WASHINGTON (Reuters) - President Barack Obama on Friday urged the U.S. Congress to quickly approve a 12-nation Pacific trade pact early in 2016, telling reporters the Trans-Pacific Partnership (TPP) was essential to the American economy as well as national security.
Obama last week gave Congress 90 days' notice that he would sign the TPP deal, which seeks to remove trade barriers and set common standards in 40 percent of the world economy.
Congress must approve the pact before it can take effect, but U.S. lawmakers have been lukewarm toward the deal.
"We strongly believe that on a bipartisan basis, we should get this done," Obama told reporters after meeting with a group of senior diplomats and defense experts.
"As soon as the 90-day review period is completed and the new session of Congress begins after the Christmas break, I am hoping that leaders in both parties and both chambers move promptly to get it done," Obama said.
Obama is due to embark on Saturday on a nine-day trip that will take him to Asia where the TPP will be a focus. Obama will also attend the Asia-Pacific Economic Cooperation (APEC) summit in Manila on Nov. 18-19.

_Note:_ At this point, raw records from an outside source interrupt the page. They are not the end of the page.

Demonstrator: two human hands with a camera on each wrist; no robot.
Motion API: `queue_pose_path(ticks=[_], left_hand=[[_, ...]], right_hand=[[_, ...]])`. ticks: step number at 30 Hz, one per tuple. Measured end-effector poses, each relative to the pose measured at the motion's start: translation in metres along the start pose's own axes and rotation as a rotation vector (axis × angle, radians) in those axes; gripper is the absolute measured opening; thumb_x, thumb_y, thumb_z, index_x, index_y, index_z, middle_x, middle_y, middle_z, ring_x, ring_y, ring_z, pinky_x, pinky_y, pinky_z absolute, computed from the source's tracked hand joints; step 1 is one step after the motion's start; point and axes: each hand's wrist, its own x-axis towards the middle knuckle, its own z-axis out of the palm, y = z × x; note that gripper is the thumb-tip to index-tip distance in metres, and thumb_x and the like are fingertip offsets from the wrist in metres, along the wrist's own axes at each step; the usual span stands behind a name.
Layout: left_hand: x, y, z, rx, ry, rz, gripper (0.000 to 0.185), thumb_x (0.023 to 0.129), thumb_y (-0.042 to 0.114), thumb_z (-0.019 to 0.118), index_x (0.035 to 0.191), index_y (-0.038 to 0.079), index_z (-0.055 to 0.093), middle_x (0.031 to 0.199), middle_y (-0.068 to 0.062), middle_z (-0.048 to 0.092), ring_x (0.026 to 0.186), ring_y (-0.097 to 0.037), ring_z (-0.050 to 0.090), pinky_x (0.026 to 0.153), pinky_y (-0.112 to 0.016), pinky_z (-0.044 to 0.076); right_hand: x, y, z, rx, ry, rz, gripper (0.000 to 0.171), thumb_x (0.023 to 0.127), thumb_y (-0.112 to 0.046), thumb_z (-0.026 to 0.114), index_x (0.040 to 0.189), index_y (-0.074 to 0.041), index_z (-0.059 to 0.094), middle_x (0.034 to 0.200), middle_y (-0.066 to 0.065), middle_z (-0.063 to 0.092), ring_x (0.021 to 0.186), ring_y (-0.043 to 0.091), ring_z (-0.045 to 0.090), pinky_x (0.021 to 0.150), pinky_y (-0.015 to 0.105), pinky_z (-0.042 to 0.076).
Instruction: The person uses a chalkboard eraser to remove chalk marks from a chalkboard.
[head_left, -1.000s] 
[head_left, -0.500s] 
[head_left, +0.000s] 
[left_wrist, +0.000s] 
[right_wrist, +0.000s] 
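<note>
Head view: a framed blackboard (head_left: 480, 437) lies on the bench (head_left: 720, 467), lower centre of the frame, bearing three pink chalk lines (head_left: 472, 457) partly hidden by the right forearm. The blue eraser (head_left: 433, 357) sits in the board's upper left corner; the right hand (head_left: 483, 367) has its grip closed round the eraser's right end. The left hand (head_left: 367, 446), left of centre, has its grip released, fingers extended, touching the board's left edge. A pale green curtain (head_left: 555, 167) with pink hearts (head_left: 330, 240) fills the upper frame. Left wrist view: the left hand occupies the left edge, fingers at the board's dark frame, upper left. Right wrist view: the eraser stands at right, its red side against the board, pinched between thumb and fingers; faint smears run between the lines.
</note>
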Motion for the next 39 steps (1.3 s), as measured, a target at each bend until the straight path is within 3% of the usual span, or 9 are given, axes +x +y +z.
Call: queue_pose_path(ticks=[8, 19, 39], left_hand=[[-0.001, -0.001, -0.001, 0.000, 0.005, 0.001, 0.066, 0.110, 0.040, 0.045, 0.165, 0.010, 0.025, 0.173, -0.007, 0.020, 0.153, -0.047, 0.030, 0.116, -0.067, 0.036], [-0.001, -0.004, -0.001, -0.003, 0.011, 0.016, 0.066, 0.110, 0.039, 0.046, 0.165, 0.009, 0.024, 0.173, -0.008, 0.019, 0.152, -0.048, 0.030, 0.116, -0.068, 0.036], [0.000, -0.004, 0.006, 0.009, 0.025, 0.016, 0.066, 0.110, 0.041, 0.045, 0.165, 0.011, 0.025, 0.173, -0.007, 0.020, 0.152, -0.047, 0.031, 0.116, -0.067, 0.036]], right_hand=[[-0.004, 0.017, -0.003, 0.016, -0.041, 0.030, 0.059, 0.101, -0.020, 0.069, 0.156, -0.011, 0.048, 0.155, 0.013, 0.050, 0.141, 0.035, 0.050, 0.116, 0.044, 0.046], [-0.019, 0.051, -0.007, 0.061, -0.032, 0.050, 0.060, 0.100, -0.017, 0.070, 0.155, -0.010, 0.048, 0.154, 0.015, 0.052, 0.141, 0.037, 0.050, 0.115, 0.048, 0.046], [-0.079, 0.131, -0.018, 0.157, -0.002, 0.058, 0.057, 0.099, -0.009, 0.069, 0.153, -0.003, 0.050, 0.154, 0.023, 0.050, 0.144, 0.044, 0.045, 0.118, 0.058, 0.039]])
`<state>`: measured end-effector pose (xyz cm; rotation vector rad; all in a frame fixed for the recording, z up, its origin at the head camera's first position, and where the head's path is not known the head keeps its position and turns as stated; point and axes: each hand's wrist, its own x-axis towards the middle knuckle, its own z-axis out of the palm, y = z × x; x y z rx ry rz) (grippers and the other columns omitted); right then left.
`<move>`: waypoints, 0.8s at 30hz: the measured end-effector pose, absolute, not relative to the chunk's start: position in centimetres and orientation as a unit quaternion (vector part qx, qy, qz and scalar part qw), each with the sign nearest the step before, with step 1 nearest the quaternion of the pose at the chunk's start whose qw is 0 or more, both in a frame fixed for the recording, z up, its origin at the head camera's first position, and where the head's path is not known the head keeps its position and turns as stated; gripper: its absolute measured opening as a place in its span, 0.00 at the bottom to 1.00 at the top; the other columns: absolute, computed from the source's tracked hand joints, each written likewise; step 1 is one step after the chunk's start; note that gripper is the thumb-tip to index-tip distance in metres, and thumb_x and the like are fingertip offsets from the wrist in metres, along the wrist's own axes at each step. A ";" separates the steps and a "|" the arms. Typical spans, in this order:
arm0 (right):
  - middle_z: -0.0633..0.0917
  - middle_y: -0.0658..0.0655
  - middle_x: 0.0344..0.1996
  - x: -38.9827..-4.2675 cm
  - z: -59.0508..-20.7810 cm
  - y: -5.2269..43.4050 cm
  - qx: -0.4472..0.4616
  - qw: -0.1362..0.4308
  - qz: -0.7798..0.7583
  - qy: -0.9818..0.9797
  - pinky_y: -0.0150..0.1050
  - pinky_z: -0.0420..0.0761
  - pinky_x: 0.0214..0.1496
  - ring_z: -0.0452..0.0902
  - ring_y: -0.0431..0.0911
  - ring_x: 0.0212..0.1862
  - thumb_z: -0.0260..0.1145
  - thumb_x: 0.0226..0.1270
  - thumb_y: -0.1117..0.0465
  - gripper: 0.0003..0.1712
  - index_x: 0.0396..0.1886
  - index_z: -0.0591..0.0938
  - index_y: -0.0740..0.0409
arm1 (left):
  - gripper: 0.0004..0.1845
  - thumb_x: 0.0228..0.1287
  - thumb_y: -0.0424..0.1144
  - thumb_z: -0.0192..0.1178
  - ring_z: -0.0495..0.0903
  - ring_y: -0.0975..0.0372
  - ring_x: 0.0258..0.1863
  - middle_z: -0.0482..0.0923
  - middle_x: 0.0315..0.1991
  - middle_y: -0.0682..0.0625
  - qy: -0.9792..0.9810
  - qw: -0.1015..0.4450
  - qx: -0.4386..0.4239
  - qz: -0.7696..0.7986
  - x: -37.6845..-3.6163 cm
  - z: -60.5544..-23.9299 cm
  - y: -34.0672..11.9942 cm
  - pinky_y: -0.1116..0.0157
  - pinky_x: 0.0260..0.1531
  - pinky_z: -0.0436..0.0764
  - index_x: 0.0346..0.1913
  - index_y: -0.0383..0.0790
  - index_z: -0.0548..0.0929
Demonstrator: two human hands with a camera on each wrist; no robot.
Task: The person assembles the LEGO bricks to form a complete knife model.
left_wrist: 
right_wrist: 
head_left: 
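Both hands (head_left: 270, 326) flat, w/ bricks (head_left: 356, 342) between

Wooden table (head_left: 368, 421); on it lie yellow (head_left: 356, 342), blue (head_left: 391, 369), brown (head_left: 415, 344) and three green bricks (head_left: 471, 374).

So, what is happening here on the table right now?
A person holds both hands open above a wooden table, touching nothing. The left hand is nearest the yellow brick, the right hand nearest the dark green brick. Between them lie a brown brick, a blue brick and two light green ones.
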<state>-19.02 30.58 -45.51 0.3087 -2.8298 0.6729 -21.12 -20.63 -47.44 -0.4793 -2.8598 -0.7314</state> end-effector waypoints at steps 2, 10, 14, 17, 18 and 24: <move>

He gathered a who's who of Republican and Democratic national security luminaries at the White House on Friday to bolster his case, including former secretaries of state Henry Kissinger, James Baker, Madeleine Albright and Colin Powell; former defense secretary Bill Cohen; and retired military brass Mike Mullen and James Jones.
They were in agreement that a failed deal would leave a "void" that would be filled by China and other competitors.
"They will make the rules, and those rules will not be to our advantage," Obama said.
Missing from the group was Hillary Clinton, Obama's former secretary of state, who is the front-runner in the Democratic race for the November 2016 presidential election.
Clinton has said she opposes the TPP. The deal has also been criticized by Donald Trump and others in the Republican presidential primary race.
The White House said the meeting was "not in any way" meant to contrast Clinton's opposition to the TPP with the support seen from other former top diplomats.